Employee Performance Appraisal - ManagerAssistant
Employee Performance Appraisals

Effective Employee Performance Appraisals 

The employee performance appraisal process consists of measuring and documenting employee performance and providing continual feedback to your employees on their progress toward reaching goals and objectives. Employee performance appraisals will most likely be conducted once or twice a year and sometimes more. Employee performance appraisals contain inter-linking steps for assessing, summarizing and developing the work performance of an employee, and to develop future performance goals and expectations.

Effective employee performance appraisals will ideally motivate your employees to perform better. You the manager should be positive and encouraging during the employee performance appraisal. Begin by talking about the employee's strengths. As a manager, you should be sensitive to job security.  Job security is usually the top concern for the most employees. The employee performance appraisal creates a very good opportunity to let the employee know that you value them and the contribution they make to the company.

You the manager should be consist and fair. You should apply performance criteria to all employees, not just a select few. To assist with this process, employee performance review software is available to help you track and control the process.

As the manager, you should provide the employee with training and mentoring to help your employee with improving their performance.  Look for ways to get the most out of your employees.  Consider a workforce management solution to help you manage and automate the employee performance appraisal process so you can become an effective manager.

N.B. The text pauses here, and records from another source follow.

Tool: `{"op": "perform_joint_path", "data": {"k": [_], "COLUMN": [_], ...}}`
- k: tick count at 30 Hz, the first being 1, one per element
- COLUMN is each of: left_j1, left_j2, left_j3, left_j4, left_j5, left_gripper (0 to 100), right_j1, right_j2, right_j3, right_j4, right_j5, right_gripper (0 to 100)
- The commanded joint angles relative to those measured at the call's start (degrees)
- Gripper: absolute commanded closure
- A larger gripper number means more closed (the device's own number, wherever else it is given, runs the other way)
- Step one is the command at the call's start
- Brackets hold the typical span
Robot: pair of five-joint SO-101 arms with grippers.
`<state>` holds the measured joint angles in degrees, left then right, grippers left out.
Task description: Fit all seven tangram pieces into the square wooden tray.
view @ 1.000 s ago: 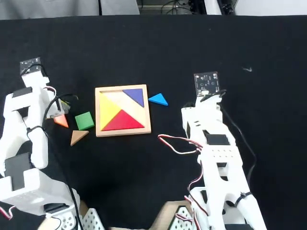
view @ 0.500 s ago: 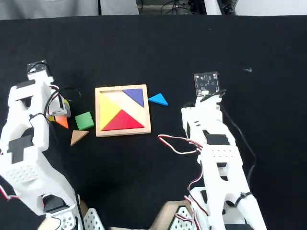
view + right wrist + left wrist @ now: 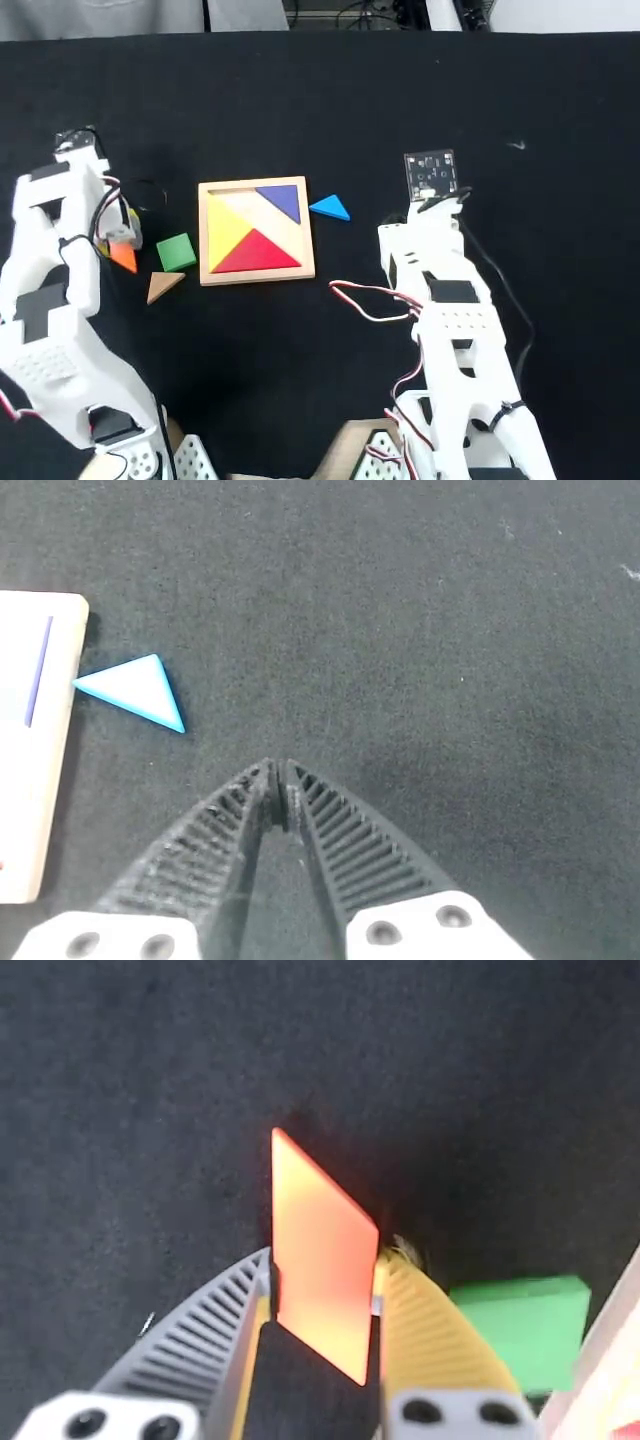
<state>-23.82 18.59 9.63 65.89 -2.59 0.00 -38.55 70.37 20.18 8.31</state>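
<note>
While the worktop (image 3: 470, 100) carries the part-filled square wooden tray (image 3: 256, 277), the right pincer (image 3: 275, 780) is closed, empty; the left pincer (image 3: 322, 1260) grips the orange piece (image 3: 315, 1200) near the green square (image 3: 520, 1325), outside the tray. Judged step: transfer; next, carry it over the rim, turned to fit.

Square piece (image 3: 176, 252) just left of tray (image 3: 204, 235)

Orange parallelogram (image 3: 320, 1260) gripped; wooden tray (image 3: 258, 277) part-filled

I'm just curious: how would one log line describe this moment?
left claw: shut on orange piece | right claw: shut, empty | tray: three pieces in
</note>
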Motion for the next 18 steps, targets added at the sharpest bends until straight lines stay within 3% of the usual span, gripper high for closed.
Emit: {"op": "perform_joint_path", "data": {"k": [1,6,10,13,18], "left_j1": [1.27,4.88,13.23,21.93,34.15], "left_j2": [-8.18,-16.35,-20.31,-20.66,-20.57], "left_j3": [-3.91,-3.74,-3.74,-4.18,-3.74], "left_j4": [4.57,12.66,18.02,16.97,7.56], "left_j5": [-0.26,0.35,8.35,15.12,22.77], "left_gripper": [92,92,92,92,92], "right_j1": [-0.97,-0.88,-0.7,-0.7,-0.62], "right_j2": [-2.07,-2.07,-2.24,-2.33,-2.33], "right_j3": [-0.22,-0.22,-0.31,-0.31,-0.22], "right_j4": [-0.97,-0.97,-0.97,-0.97,-0.97], "right_j5": [0.44,0.44,0.44,0.44,0.44], "right_gripper": [98.7,98.7,98.7,98.7,98.7]}}
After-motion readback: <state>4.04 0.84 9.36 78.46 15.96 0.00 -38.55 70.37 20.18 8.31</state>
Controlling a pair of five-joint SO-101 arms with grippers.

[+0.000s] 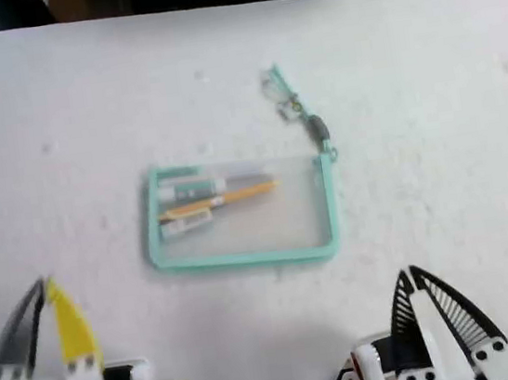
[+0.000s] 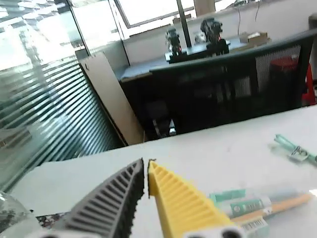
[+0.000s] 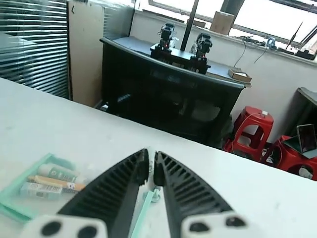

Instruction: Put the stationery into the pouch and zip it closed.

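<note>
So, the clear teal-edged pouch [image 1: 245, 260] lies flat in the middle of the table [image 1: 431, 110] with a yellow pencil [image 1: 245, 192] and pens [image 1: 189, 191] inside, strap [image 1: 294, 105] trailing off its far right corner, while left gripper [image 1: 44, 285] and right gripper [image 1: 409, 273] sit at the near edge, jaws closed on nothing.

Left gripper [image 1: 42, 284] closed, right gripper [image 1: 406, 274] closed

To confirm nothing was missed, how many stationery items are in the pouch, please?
3 in the pouch: a white-and-teal item at its far edge, an orange pencil next, a white item nearest. Others may hide.
</note>
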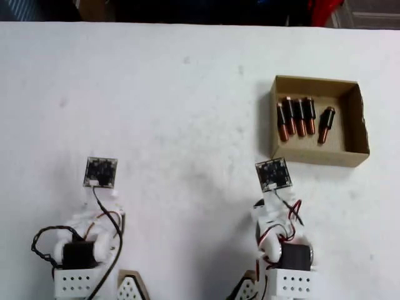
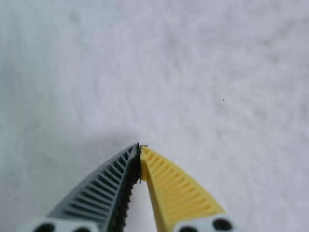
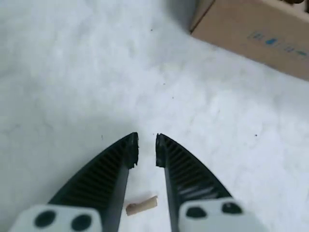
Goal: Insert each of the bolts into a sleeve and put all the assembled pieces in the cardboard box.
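- Plainly, a white table (image 1: 187, 94) is seen beneath both arms.
- The box (image 1: 319, 156) is set by the right arm.
- The left gripper (image 2: 140, 151) is held with jaws together, and the right gripper (image 3: 146, 145) with jaws slightly apart.
- Five pieces (image 1: 300, 119), black and copper, are laid in the box with their long axes far-to-near and black ends far.

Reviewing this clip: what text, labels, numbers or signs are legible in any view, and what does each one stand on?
Blue print on the outer side wall of the cardboard box: too blurred to read.
No other text, number or sign can be made out.
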Available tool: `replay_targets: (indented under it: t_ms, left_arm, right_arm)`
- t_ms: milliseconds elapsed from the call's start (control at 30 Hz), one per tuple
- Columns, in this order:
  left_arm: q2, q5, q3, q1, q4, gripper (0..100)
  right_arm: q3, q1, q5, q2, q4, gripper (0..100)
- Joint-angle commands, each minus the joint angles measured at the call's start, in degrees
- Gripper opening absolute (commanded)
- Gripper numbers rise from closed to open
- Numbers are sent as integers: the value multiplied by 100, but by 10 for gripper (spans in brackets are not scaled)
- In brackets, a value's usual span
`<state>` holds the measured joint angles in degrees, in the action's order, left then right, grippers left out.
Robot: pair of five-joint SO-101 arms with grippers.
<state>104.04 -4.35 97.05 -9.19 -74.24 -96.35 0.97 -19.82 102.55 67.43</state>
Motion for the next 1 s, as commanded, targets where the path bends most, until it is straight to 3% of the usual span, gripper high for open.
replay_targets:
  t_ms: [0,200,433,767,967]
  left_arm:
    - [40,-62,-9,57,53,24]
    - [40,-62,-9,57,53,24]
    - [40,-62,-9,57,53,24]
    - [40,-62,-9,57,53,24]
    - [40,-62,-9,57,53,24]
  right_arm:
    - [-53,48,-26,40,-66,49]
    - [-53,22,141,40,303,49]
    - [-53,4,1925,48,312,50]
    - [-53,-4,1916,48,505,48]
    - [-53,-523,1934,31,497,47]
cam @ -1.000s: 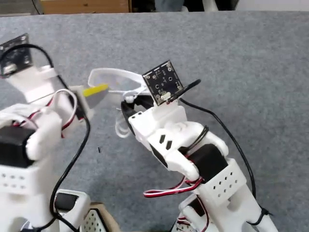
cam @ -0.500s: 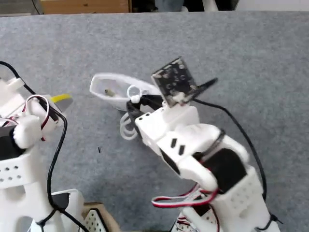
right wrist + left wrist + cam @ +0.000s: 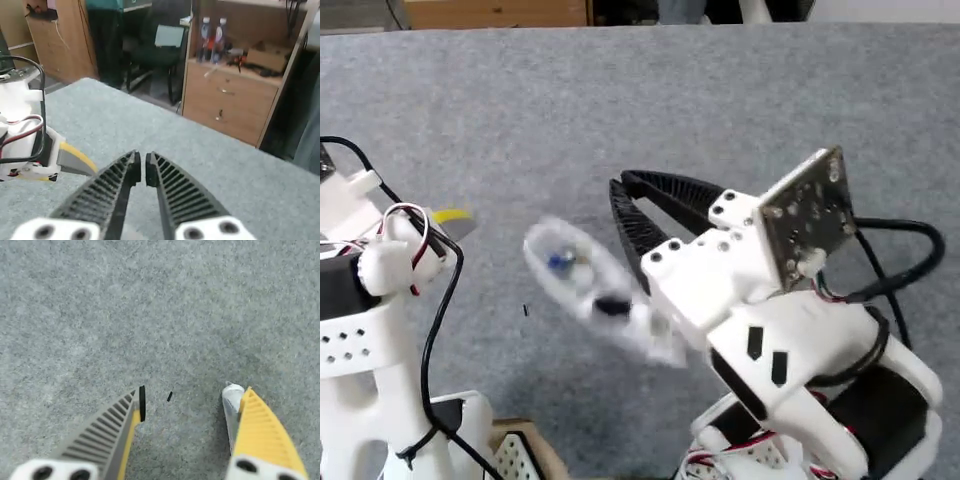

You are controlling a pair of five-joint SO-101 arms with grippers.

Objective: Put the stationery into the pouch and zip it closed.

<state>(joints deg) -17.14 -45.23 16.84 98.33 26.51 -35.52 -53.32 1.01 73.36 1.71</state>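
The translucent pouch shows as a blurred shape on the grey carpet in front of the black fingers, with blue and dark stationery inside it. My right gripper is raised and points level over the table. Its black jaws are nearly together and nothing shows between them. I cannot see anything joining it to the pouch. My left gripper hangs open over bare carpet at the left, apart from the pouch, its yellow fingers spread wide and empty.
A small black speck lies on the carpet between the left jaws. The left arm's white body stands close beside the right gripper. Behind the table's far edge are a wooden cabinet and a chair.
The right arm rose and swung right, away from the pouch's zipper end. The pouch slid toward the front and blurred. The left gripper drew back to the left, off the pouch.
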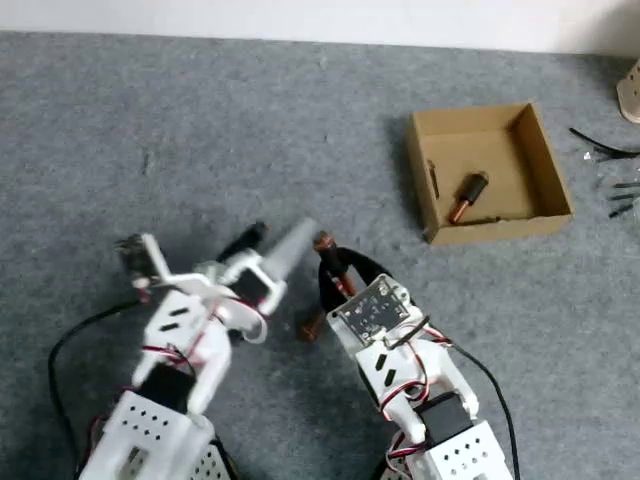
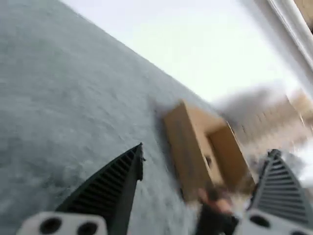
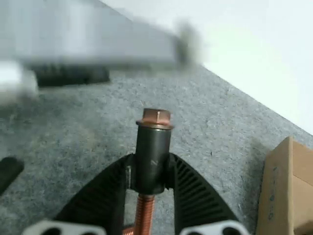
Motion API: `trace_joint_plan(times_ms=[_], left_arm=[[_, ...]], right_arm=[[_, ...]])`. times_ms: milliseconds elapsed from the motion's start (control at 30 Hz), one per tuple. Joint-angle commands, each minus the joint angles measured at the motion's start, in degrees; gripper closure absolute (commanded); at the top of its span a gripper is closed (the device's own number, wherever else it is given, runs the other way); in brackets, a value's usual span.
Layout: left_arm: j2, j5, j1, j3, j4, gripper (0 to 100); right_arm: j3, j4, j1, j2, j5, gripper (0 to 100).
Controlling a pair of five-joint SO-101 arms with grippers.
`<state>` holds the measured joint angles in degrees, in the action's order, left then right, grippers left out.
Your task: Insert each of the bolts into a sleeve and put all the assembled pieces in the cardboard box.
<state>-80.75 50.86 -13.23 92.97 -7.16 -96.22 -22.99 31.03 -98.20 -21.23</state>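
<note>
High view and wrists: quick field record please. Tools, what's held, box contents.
left tool: open, above the table
right tool: shut on sleeve, bolt through it
cardboard box: one assembled piece inside
pending: held sleeve and bolt not yet in the box

Left end effector [image 2: 207, 149] jaws spread wide; right end effector [image 3: 150, 164] clamped on sleeve [image 3: 152, 142], arms side by side
</note>
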Motion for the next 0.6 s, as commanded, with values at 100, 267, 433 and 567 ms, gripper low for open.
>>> trace_joint_plan(times_ms=[100, 267, 433, 567], left_arm=[[-0.66, -1.49, 6.64, -2.77, 0.00, 64], [-0.22, -14.24, 3.56, -0.31, -0.09, 64], [-0.13, -22.77, 2.77, 1.71, -0.09, 75], [-0.13, -32.97, 3.30, 2.33, 0.00, 92]], right_arm=[[-6.46, 1.45, -2.86, -1.45, -0.09, 99.3], [-6.55, 3.21, -5.58, -0.92, -0.09, 99.3], [-6.55, 3.03, -7.96, -0.92, 0.00, 99.3], [-6.55, 2.33, -9.71, -0.92, 0.00, 99.3]])
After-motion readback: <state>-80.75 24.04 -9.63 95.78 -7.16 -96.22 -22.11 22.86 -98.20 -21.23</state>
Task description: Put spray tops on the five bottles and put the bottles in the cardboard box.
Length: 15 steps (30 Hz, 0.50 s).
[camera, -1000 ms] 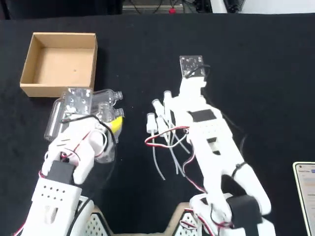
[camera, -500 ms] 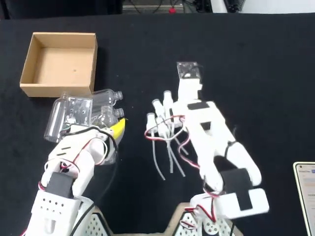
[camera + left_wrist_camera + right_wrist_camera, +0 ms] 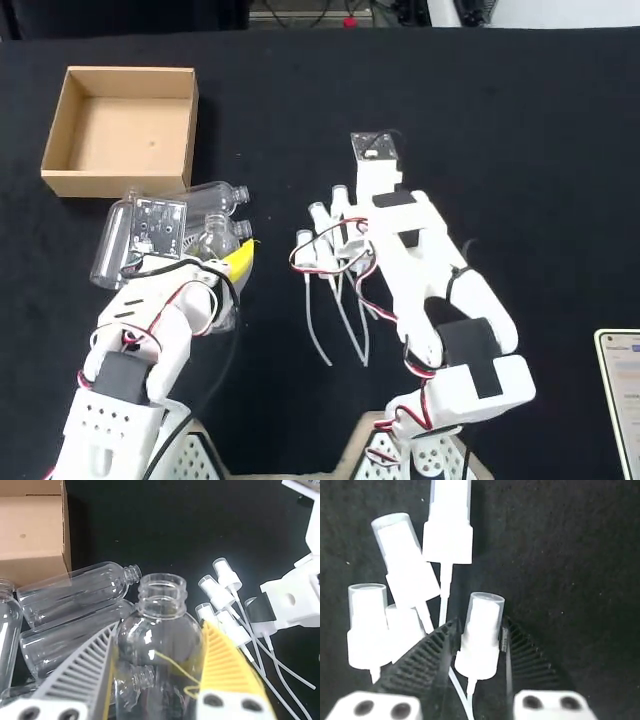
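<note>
1. L side: my left gripper (image 3: 161,626) is clenched on a clear bottle (image 3: 160,655), w/ the grey finger on one flank and the yellow finger on the other.
2. That bottle stands roughly upright, and its neck is open w/ no top on it.
3. It's outside the cardboard box (image 3: 190,125), out over the black table (image 3: 520,150) just off the box's near corner.
4. Spare bottles (image 3: 208,198) lie on their sides, bunched together btwn my left gripper and the box's front wall, some touching. They overlap, so I can't tell the exact count.
5. R side: my right gripper (image 3: 478,625) has its black ribbed fingers snug against both sides of one spray top (image 3: 481,640), so it's grasped.
6. That top lies on the table w/ its cap end pointing away from my wrist and its thin tube running back under me.
7. Four other tops (image 3: 405,570) lie just beside it, fanned out, and two of them touch.
8. From the high view the whole cluster of tops sits mid-table, well apart from the box, w/ the dip tubes (image 3: 340,325) trailing toward the arm bases.
9. My right arm (image 3: 425,270) reaches over that cluster, and a screen device (image 3: 622,390) lies at the table's right edge.
</note>
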Motion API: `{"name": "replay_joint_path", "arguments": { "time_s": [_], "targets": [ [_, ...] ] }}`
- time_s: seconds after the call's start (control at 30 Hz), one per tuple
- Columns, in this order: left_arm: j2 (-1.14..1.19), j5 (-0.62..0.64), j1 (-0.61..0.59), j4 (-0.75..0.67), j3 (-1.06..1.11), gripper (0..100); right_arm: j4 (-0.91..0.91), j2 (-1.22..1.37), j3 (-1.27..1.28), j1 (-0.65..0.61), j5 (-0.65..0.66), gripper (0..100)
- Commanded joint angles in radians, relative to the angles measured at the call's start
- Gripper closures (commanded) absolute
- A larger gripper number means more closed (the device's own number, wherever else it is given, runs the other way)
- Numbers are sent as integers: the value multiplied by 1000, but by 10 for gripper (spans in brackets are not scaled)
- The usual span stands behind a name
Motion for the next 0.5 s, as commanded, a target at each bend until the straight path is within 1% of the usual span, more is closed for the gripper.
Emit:
{"name": "replay_joint_path", "arguments": {
  "time_s": [0.0, 0.07, 0.13, 0.2, 0.27, 0.4, 0.47],
  "targets": [
    [-12, 2, 4, -12, -8, 845, 75, -15, -79, 28, 52, 958],
    [-12, 2, 4, -12, -8, 845, 144, -41, -148, 91, 126, 985],
    [-9, 2, 5, -12, -7, 845, 195, -65, -219, 175, 167, 977],
    [-8, 2, 12, -12, -7, 845, 213, -76, -280, 250, 193, 969],
    [-8, 2, 12, -12, -7, 845, 210, -76, -315, 296, 227, 969],
    [-12, 8, 13, -12, -7, 843, 224, -87, -387, 308, 232, 971],
    [-15, 8, 35, -14, -7, 841, 313, -134, -472, 299, 195, 972]
  ]
}}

Take the time to explain what you and the employee can achieve by working together. It serves no purpose to use employee performance appraisals to tell employees all the things they are doing wrong. The employee performance appraisal process will allow the manager to be truthful about unsatisfactory employee performance. As the manager, you should avoid confrontation and not be critical of the employee in general terms. The goal of the process is to appraise employee job performance and not the individual. A performance appraisal that turns into a complaint session loses out on the opportunity to raise employee morale.

If you need to correct employee performance, be specific so the employee comprehends what should be corrected.  Communication is the key here. Set specific time frames for when you think the employee should achieve improvement. As the manager, you should schedule a follow up employee performance appraisal within 3 to 6 months. This will give the employee a chance to improve performance and receive a more favorable appraisal which helps both the employee and the company.